I paint the low hill until I admit
to how the light is on it.
Morning’s coldest – working in thermals
and fleeces and socks in triplicate –
a lugworm, bundled bait
for the sky with the thunder-grey roe.

How is the light on the low hill now?
Blood through skin.
Once or twice a day sun opens the vein and
white is white of seagulls – sour Messiahs!
– then another two hundred
of Tommy’s rainstained fleeces.

.

I said to Tommy (shifting stone)
whatcha doing and he said
playing at Nelson Mandela
what does it look like?

.

The layby’s up for it, grips
your car, windows mossed with thin damp.
Headlamps chuck out sticky webs to slide
from the windscreen and your black/bright forehead.
Headlamps – grasses giant
and shrinking – and us knotted in the hill’s hair.

Now you turn the key and the gate’s sudden
red iron – the last moment we’ve netted.
You’ve picked a soundtrack, you want
to say to keep it light, don’t get attached
(‘no angel’) and I want to shock you agreeing
yeh keep it light
and I can carry you a while. For a day or two
I’ll have this cumulus bruise (your passing weather)
on my lower lip.

.

Up here it turns out it’s less simple
a ewe’s fleece
stained by the season of her last tup.


Jen Hadfield

published in Chapman, 102/3, 2003

Reproduced by permission of the author.

Tags:

21st century poems Best Scottish Poems 2004 English scottish poems

About this poem

This poem was included in Best Scottish Poems 2004. Best Scottish Poems is an online publication, consisting of 20 poems chosen by a different editor each year, with comments by the editor and poets. It provides a personal overview of a year of Scottish poetry. The editor in 2004 was Hamish Whyte.

Editor’s comment: 
I don’t know what to say about this, every reading is different – sometimes it seems clear, sometimes more mysterious – and that’s why I like it. It’s hard work but why should it always be easy?

Author’s note:
It’s hard to write about a poem that’s two years old. I’m happy that ‘Fratres’ still sounds pretty spoken, to me. I’m happy that reading it takes me acutely back to the times and places of its writing: Glasgow, Kirkwall (Orkney), Swinister (Shetland). As I left Glasgow for Shetland I was pretty worried about people and poetry, the fact that half my conversations were completed in my head. It occurred to me that to live without letting anyone know what I think might not be an enviable achievement.
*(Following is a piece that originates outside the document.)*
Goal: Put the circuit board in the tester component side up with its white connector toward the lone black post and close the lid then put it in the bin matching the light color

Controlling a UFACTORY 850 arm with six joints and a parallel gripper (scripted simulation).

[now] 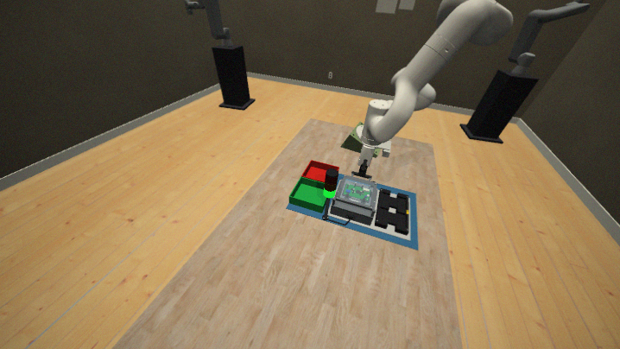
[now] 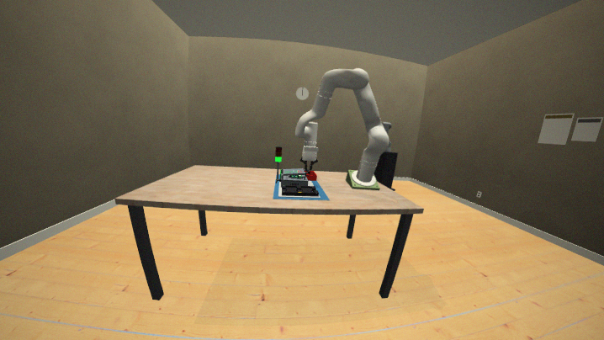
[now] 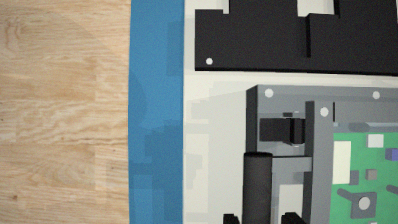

I spent my days in Shetland grouching about working in the morning and getting my fresh air in the afternoon. I might not speak for three days. The Fratres poem is to do with having a head-full of words interrupted by brief encounters. Perhaps not-speaking for three days, when I did meet people, on the feeder bus down to Lerwick or getting my post from Jean and Tommy, their words would stick in my head for hours. And what’s a poem? Speech that sticks? If I say ‘a ewe’s fleece is stained by the season of her last tup’, I’m not talking about ownership but the intensity of encounters when you live so solitary. Like staring at something and getting a retinal burn. When you live so solitary you’re liable to obsess over the last time you were touched, not the person, the having had hands on you.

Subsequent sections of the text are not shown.